_HOW TO COMPLETE THIS TASK_
Every line of the material must be given again verbatim. Skip the images.

(DATA FOR THIS TASK)

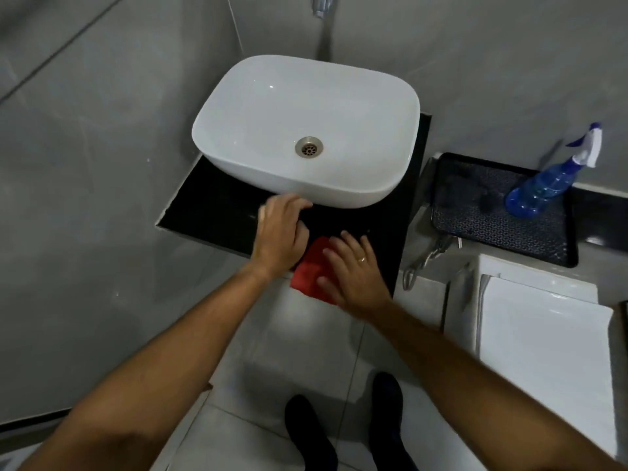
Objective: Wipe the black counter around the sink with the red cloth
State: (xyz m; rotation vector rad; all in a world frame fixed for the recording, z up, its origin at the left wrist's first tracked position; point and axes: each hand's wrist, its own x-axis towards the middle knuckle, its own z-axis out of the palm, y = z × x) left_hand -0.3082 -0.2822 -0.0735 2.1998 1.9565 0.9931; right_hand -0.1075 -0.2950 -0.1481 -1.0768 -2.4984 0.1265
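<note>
A white oval sink (306,96) stands on a small black counter (210,205). The red cloth (311,271) lies on the counter's front edge, partly hanging over it. My right hand (353,270) presses flat on the cloth with fingers spread; a ring shows on one finger. My left hand (282,229) rests on the counter just left of the cloth, its fingers reaching the sink's front wall and curled slightly, holding nothing that I can see.
A black patterned tray (475,215) sits on the ledge to the right with a blue spray bottle (543,185) on it. A white toilet tank lid (543,338) is at the lower right. Grey tiled walls close in on the left and behind. My feet stand on the floor below.
</note>
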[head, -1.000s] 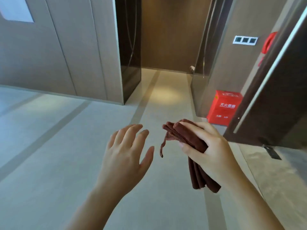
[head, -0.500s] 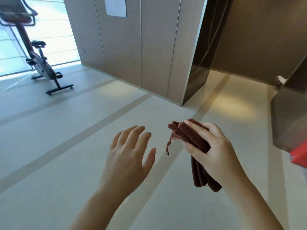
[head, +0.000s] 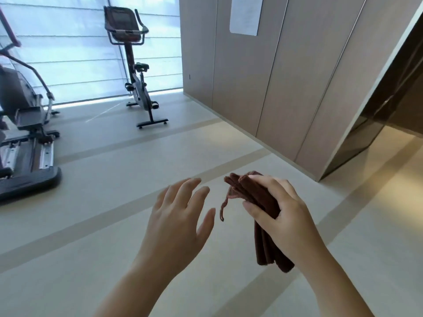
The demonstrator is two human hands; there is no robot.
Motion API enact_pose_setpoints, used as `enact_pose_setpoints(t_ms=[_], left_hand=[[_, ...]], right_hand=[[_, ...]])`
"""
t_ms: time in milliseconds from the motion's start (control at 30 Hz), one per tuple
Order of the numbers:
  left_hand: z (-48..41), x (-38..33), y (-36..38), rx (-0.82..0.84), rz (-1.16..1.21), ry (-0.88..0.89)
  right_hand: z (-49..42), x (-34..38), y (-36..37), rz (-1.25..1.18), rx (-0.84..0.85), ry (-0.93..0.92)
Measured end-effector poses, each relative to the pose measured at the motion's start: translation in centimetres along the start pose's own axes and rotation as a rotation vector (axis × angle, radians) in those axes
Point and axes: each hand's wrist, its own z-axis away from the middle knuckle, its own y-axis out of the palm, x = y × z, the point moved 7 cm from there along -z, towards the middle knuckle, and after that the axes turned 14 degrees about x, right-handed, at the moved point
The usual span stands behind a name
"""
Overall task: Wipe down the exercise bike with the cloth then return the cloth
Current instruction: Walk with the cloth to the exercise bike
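An elliptical trainer [head: 21,99] stands at left; a white paper [head: 244,14] hangs on the panelled wall [head: 286,83]

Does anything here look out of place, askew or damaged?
Nothing stands out. The exercise bike stands upright by the window; the right hand grips the folded cloth, a loose cord dangling; the left hand is open, empty.

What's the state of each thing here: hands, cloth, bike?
cloth: folded, held off the floor, loose string dangling.
right hand: grips the cloth.
left hand: empty, fingers relaxed and spread.
exercise bike: upright by the window, untouched, across the floor from both hands.
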Motion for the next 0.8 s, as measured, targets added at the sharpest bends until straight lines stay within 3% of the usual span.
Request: enact_pose_setpoints(t_ms=[533,800], left_hand=[[-19.4,31.2,1.1,-0.092,-0.081,-0.186],[-30.2,41.9,4.0,-0.04,-0.082,-0.227]], right_hand=[[-37.3,2.0,14.3,-0.03,0.125,-0.096],[-52.1,-0.9,17.8,-0.102,0.127,-0.069]])
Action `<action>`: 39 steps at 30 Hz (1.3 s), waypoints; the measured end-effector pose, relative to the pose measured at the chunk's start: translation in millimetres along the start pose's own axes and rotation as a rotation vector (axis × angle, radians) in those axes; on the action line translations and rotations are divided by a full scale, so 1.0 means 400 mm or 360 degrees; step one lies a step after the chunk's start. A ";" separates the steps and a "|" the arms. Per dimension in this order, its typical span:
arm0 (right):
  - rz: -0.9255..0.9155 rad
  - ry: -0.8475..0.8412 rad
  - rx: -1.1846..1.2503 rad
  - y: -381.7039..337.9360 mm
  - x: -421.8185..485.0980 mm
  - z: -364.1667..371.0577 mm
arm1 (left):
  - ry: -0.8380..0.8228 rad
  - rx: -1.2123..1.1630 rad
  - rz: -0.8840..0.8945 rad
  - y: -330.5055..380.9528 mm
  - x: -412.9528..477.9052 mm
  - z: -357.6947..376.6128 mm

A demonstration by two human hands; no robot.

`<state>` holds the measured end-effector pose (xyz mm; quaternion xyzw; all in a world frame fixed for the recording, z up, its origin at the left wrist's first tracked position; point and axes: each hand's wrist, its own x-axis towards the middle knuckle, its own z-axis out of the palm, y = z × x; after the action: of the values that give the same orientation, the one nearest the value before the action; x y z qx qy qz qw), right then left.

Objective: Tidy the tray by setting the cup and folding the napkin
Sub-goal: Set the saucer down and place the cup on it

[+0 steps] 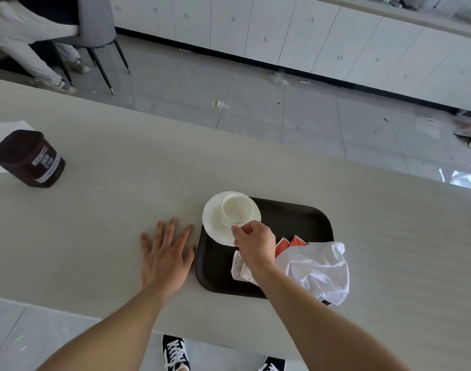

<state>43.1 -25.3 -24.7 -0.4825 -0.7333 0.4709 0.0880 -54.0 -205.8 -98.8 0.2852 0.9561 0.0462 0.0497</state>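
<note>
Right hand [255,243], fingers pinching handle of cup [237,210], bowl directly beyond fingertips on saucer [215,226] overhanging far-left corner of tray [296,218]; crumpled napkin [320,269] just right of wrist; left hand [166,253] flat, fingers spread, beside tray.

- Table [100,226]: long, pale beige, faint grain; runs across the view on a slant.
- Floor [304,121]: large grey tiles, glossy, thin dark joints.
- Litter [220,104]: paper scraps on the tiles; clear wrapper nearer the cabinets.
- Cabinets [282,33]: white flat doors in a row along the far side, small recessed pulls, dark plinth below.
- Chair [96,25]: grey shell, thin dark legs with metal tips, top left; person in pale trousers beside it.
- Light: bright, even; hard glare patch [466,179] on the floor, right edge.
</note>
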 end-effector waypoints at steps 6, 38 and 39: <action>-0.0024 -0.0009 -0.0009 -0.011 -0.009 0.016 | 0.0002 0.0000 0.0010 -0.001 -0.001 -0.002; -0.0043 -0.0116 -0.0014 -0.015 -0.009 0.024 | -0.0013 0.0028 -0.0007 0.003 0.000 -0.010; -0.0049 -0.0113 -0.0023 -0.013 -0.011 0.024 | -0.0015 0.0030 -0.0009 0.003 0.000 -0.011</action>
<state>36.6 -35.2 -24.5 -0.4549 -0.7466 0.4810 0.0657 -53.8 -205.0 -94.2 0.2832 0.9570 0.0358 0.0517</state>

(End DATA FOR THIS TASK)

_ANSWER SECTION_
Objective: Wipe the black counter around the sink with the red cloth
State: (xyz m; rotation vector rad; all in a world frame fixed for the recording, z up, its origin at the left wrist's first tracked position; point and axes: each hand's wrist, its own x-axis towards the middle knuckle, its own z-axis out of the palm, y = z × x) left_hand -0.3082 -0.2822 -0.0735 2.1998 1.9565 0.9931; right_hand -0.1075 -0.2950 -0.1481 -1.0768 -2.4984 0.1265
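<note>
A white oval sink (306,96) stands on a small black counter (210,205). The red cloth (311,271) lies on the counter's front edge, partly hanging over it. My right hand (353,270) presses flat on the cloth with fingers spread; a ring shows on one finger. My left hand (282,229) rests on the counter just left of the cloth, its fingers reaching the sink's front wall and curled slightly, holding nothing that I can see.
A black patterned tray (475,215) sits on the ledge to the right with a blue spray bottle (543,185) on it. A white toilet tank lid (543,338) is at the lower right. Grey tiled walls close in on the left and behind. My feet stand on the floor below.
</note>
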[head, -1.000s] 
[head, -0.500s] 
[head, +0.000s] 
The demonstrator is two human hands; there is no robot.
Motion API enact_pose_setpoints, used as `enact_pose_setpoints(t_ms=[_], left_hand=[[_, ...]], right_hand=[[_, ...]])`
"""
t_ms: time in milliseconds from the motion's start (control at 30 Hz), one per tuple
Order of the numbers:
  left_hand: z (-48..41), x (-38..33), y (-36..38), rx (-0.82..0.84), rz (-1.16..1.21), ry (-0.88..0.89)
  right_hand: z (-49..42), x (-34..38), y (-36..37), rz (-1.25..1.18), rx (-0.84..0.85), ry (-0.93..0.92)
Measured end-effector poses, each relative to the pose measured at the motion's start: translation in centimetres along the start pose's own axes and rotation as a rotation vector (axis × angle, radians) in those axes
Point and axes: each hand's wrist, its own z-axis away from the middle knuckle, its own y-axis out of the palm, x = y × z, the point moved 7 cm from there along -z, towards the middle knuckle, and after that the axes turned 14 degrees about x, right-handed, at the moved point
The usual span stands behind a name
"""
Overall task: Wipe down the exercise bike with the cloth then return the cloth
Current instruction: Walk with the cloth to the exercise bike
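An elliptical trainer [head: 21,99] stands at left; a white paper [head: 244,14] hangs on the panelled wall [head: 286,83]

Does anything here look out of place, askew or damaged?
Nothing stands out. The exercise bike stands upright by the window; the right hand grips the folded cloth, a loose cord dangling; the left hand is open, empty.

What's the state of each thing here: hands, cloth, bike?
cloth: folded, held off the floor, loose string dangling.
right hand: grips the cloth.
left hand: empty, fingers relaxed and spread.
exercise bike: upright by the window, untouched, across the floor from both hands.
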Motion for the next 0.8 s, as measured, targets added at the sharpest bends until straight lines stay within 3% of the usual span.
Request: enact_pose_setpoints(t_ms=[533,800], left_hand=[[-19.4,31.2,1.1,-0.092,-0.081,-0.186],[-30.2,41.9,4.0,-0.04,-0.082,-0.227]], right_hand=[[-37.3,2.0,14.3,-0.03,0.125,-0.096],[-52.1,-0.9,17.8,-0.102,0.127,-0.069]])
Action `<action>`: 39 steps at 30 Hz (1.3 s), waypoints; the measured end-effector pose, relative to the pose measured at the chunk's start: translation in millimetres along the start pose's own axes and rotation as a rotation vector (axis × angle, radians) in those axes; on the action line translations and rotations are divided by a full scale, so 1.0 means 400 mm or 360 degrees; step one lies a step after the chunk's start. A ";" separates the steps and a "|" the arms. Per dimension in this order, its typical span:
arm0 (right):
  - rz: -0.9255..0.9155 rad
  - ry: -0.8475..0.8412 rad
  - rx: -1.1846..1.2503 rad
  - y: -381.7039..337.9360 mm
  - x: -421.8185..485.0980 mm
  - z: -364.1667..371.0577 mm
arm1 (left):
  - ry: -0.8380..0.8228 rad
  - rx: -1.2123..1.1630 rad
  - rz: -0.8840..0.8945 rad
  - y: -330.5055..380.9528 mm
  - x: -412.9528..477.9052 mm
  - z: -357.6947..376.6128 mm

A demonstration by two human hands; no robot.

`<state>` holds the measured end-effector pose (xyz mm; quaternion xyzw; all in a world frame fixed for the recording, z up, its origin at the left wrist's first tracked position; point and axes: each hand's wrist, its own x-axis towards the middle knuckle, its own z-axis out of the palm, y = z × x; after the action: of the values that give the same orientation, the one nearest the value before the action; x y z qx qy qz qw), right then left.

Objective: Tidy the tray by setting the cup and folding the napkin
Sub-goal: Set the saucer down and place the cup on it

[+0 steps] 

<state>43.1 -25.3 -24.7 -0.4825 -0.7333 0.4709 0.0880 -54.0 -205.8 -98.8 0.2852 0.9561 0.0462 0.0497</state>
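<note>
Right hand [255,243], fingers pinching handle of cup [237,210], bowl directly beyond fingertips on saucer [215,226] overhanging far-left corner of tray [296,218]; crumpled napkin [320,269] just right of wrist; left hand [166,253] flat, fingers spread, beside tray.

- Table [100,226]: long, pale beige, faint grain; runs across the view on a slant.
- Floor [304,121]: large grey tiles, glossy, thin dark joints.
- Litter [220,104]: paper scraps on the tiles; clear wrapper nearer the cabinets.
- Cabinets [282,33]: white flat doors in a row along the far side, small recessed pulls, dark plinth below.
- Chair [96,25]: grey shell, thin dark legs with metal tips, top left; person in pale trousers beside it.
- Light: bright, even; hard glare patch [466,179] on the floor, right edge.
</note>
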 end-effector waypoints at steps 6, 38 and 39: <action>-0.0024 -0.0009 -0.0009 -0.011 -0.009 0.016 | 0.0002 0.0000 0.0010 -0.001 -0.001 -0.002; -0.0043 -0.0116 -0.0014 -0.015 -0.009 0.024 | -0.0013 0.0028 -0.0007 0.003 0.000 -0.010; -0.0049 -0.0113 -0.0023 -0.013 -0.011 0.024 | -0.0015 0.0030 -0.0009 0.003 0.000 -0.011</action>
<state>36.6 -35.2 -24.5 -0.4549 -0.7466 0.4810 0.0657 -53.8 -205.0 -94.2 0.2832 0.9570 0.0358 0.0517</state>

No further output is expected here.